TASK PROMPT
In the records below, find the line with "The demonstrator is", then copy each line exactly until you have copied the line with "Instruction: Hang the". Leave any picture out.

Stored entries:
• • •
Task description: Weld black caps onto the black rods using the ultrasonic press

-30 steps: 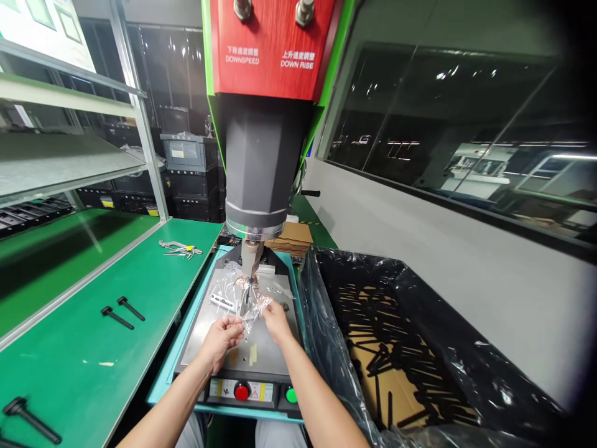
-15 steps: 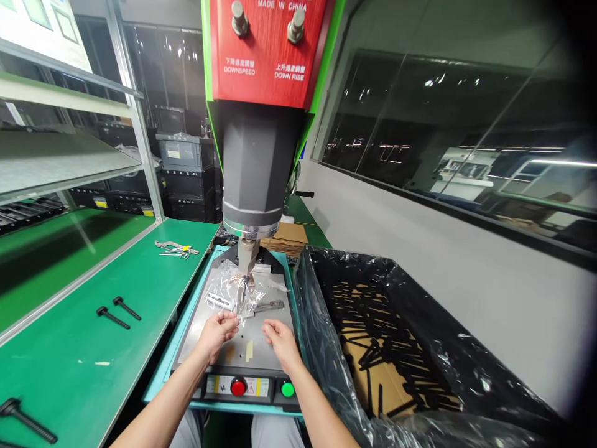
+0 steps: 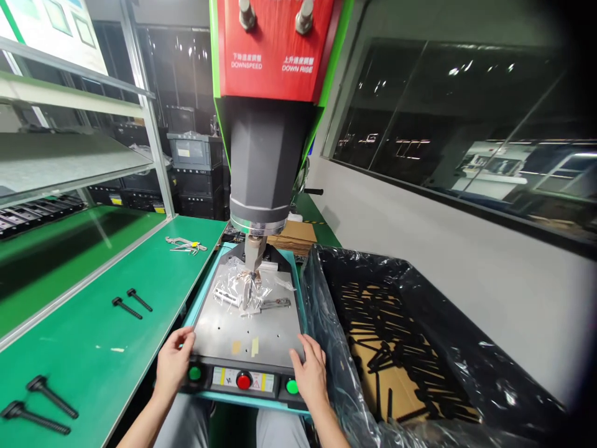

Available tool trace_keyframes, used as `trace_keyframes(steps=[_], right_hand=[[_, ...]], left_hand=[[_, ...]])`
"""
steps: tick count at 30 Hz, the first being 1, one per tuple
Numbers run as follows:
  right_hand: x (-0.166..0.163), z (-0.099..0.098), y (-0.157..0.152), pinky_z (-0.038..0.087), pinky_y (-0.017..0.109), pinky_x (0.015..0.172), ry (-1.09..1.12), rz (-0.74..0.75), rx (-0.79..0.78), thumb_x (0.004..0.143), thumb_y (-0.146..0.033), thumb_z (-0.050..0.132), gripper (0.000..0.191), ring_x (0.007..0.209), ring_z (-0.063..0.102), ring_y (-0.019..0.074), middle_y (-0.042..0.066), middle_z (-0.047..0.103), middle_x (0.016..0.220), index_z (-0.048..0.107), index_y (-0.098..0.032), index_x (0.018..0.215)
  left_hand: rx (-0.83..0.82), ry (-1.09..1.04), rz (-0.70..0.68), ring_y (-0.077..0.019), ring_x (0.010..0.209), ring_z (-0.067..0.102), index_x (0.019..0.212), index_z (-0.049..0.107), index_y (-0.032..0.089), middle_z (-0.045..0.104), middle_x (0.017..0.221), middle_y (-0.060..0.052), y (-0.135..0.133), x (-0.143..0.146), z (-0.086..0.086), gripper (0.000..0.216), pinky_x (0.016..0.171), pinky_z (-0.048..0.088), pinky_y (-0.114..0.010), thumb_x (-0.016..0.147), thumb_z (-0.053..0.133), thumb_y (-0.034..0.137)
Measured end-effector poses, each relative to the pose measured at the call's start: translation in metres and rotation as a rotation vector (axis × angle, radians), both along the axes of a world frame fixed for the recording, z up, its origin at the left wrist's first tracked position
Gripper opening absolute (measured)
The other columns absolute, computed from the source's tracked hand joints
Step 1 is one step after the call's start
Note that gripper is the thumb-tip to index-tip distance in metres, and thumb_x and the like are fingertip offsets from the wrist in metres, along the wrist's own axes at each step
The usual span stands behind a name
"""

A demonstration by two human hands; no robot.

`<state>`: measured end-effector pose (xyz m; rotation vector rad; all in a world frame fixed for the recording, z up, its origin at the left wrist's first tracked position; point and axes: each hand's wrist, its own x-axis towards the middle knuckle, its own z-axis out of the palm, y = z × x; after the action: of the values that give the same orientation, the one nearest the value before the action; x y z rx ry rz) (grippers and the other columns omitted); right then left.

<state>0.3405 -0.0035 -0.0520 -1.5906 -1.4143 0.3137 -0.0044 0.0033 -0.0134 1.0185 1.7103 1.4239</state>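
My left hand (image 3: 172, 367) rests on the front left corner of the machine's control strip, its thumb beside the left green button (image 3: 194, 373). On the front right corner lies my right hand (image 3: 310, 373), thumb next to the right green button (image 3: 291, 386). Neither hand holds anything and both have their fingers spread. A red button (image 3: 243, 381) sits between them. On the metal plate (image 3: 242, 330), a clear plastic bag (image 3: 242, 287) with a small part lies under the machine's horn (image 3: 254, 252).
The press head (image 3: 265, 168) towers over the plate. A bin lined with black plastic (image 3: 326, 348) holding several black parts stands at the right. Black screws (image 3: 133, 303) and metal tools (image 3: 185, 246) lie on the green bench (image 3: 93, 348) at left, under shelving.
Both hands have let go of the plastic bag and pulled back to the front corners of the machine, next to the green buttons. The bag stays under the horn.
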Motion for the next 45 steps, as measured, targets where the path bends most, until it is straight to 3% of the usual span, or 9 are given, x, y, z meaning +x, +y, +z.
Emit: trace_keyframes(steps=[3,8,14,20,27,36,45], right_hand=[[0.009,-0.035,-0.023,0.040,0.054,0.104,-0.058,-0.058,-0.084,0.083,-0.051,0.052,0.061,0.124,0.049,0.0385,0.020,0.051,0.134,0.055,-0.016,0.133],[0.015,-0.065,-0.043,0.037,0.050,0.110,-0.023,0.034,-0.238,0.087,-0.054,0.048,0.073,0.133,0.044,0.0349,0.017,0.043,0.144,0.034,-0.019,0.148],[0.023,-0.063,-0.051,0.029,0.046,0.116,-0.008,0.135,-0.298,0.087,-0.045,0.049,0.071,0.141,0.034,0.0278,0.009,0.033,0.155,0.026,-0.026,0.152],[0.018,-0.067,-0.051,0.026,0.046,0.117,0.021,0.088,-0.281,0.087,-0.044,0.049,0.070,0.141,0.033,0.0283,0.010,0.035,0.154,0.029,-0.024,0.152],[0.022,-0.062,-0.053,0.020,0.044,0.119,0.120,0.183,-0.285,0.088,-0.042,0.051,0.073,0.144,0.026,0.0259,0.009,0.030,0.156,0.025,-0.023,0.153],[0.024,-0.061,-0.053,0.015,0.043,0.119,0.198,0.227,-0.280,0.088,-0.042,0.053,0.074,0.147,0.020,0.0227,0.009,0.026,0.158,0.024,-0.023,0.153],[0.025,-0.060,-0.052,0.016,0.045,0.119,0.246,0.215,-0.271,0.085,-0.044,0.059,0.077,0.146,0.022,0.0249,0.010,0.030,0.157,0.028,-0.024,0.152]], left_hand=[[-0.044,0.167,0.011,-0.0336,0.118,0.058,0.119,0.060,0.015,0.062,0.126,-0.015,-0.019,-0.025,-0.027,0.069,0.100,0.047,-0.044,0.065,0.070,0.058],[-0.141,0.267,-0.169,-0.0351,0.126,0.053,0.127,0.055,0.018,0.062,0.129,-0.012,-0.035,-0.035,-0.057,0.077,0.110,0.038,-0.048,0.061,0.076,0.053],[-0.125,0.256,-0.226,-0.0338,0.124,0.055,0.128,0.054,0.022,0.061,0.131,-0.010,-0.032,-0.041,-0.065,0.073,0.107,0.041,-0.045,0.065,0.075,0.052],[-0.143,0.311,-0.182,-0.0365,0.124,0.054,0.127,0.055,0.019,0.060,0.132,-0.012,-0.030,-0.038,-0.069,0.073,0.108,0.040,-0.049,0.065,0.072,0.053],[-0.122,0.362,-0.219,-0.0346,0.131,0.048,0.136,0.045,0.016,0.052,0.139,-0.015,-0.034,-0.034,-0.078,0.079,0.112,0.036,-0.050,0.071,0.064,0.057],[-0.115,0.329,-0.209,-0.0331,0.138,0.039,0.138,0.042,0.013,0.046,0.145,-0.018,-0.037,-0.024,-0.074,0.086,0.118,0.025,-0.048,0.068,0.063,0.059],[-0.104,0.305,-0.199,-0.0340,0.138,0.040,0.135,0.046,0.014,0.047,0.144,-0.017,-0.038,-0.024,-0.076,0.082,0.117,0.028,-0.047,0.067,0.065,0.058]])
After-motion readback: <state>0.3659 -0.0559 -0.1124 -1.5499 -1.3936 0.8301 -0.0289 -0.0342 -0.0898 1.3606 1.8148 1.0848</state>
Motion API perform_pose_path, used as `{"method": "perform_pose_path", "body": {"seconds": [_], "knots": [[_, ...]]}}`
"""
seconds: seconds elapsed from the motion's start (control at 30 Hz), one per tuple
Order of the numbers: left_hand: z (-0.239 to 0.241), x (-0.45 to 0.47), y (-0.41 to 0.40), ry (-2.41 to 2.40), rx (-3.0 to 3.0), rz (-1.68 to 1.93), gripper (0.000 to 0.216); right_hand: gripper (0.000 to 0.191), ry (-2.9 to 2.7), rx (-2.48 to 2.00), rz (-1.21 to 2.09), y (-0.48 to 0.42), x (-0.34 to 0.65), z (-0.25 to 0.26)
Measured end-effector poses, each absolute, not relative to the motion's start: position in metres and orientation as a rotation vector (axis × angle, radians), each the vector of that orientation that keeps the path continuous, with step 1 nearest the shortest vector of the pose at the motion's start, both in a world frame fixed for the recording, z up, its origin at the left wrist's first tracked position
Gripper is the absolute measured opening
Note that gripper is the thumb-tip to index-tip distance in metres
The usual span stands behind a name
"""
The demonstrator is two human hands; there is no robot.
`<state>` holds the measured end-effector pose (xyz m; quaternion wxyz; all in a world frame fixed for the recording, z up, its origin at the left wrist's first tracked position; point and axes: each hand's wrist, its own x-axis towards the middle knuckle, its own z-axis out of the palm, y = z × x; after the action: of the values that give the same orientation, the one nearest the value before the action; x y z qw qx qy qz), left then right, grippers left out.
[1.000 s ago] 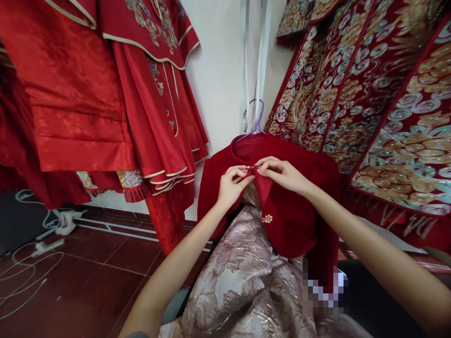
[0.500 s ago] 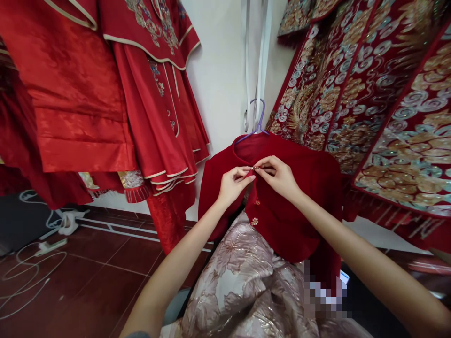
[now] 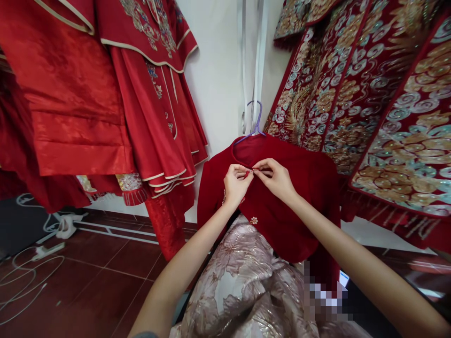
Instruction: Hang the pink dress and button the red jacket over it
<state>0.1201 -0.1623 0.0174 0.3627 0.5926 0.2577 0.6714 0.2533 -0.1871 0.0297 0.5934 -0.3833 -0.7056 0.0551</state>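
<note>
A dark red velvet jacket (image 3: 292, 211) hangs on a purple hanger (image 3: 256, 123) in front of me. My left hand (image 3: 237, 184) and my right hand (image 3: 275, 177) meet at its collar, each pinching one front edge at the top fastening. Both hands are closed on the fabric, fingertips touching. A small pearl button (image 3: 254, 220) shows lower on the closed front. Under the jacket spreads a pink-grey brocade skirt (image 3: 243, 281).
Red satin garments (image 3: 105, 94) hang at the left. Red panels embroidered in gold and teal (image 3: 369, 94) hang at the right. A white wall (image 3: 221, 70) is behind. White cables and a power strip (image 3: 45, 249) lie on the dark red tiled floor (image 3: 88, 291).
The jacket's right front flap, folded open a second ago, has been drawn across so the front now lies closed. Both hands have stayed at the collar.
</note>
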Motion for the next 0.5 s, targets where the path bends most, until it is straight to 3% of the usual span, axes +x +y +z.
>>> {"method": "perform_pose_path", "body": {"seconds": [0.5], "knots": [[0.0169,0.1164,-0.1559,0.702,1.681,1.701,0.017,0.014,-1.61,-0.927,0.125,-0.1858,0.2526,0.0307]]}}
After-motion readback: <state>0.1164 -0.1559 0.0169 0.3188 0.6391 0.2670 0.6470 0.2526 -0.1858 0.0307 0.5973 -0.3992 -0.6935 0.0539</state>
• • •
EXERCISE OUTPUT
The demonstrator is two human hands; there is no robot.
`<state>` holds the measured end-effector pose (xyz m; quaternion wxyz; all in a world frame fixed for the recording, z up, its origin at the left wrist's first tracked position; point and axes: each hand's wrist, its own x-axis towards the middle knuckle, its own z-axis out of the palm, y = z × x; after the action: of the values that give the same orientation, the one nearest the value before the action; x y z qw qx qy qz), left then right, grippers left out.
[1.000 s ago] 
[0.500 s ago] 
[now] 
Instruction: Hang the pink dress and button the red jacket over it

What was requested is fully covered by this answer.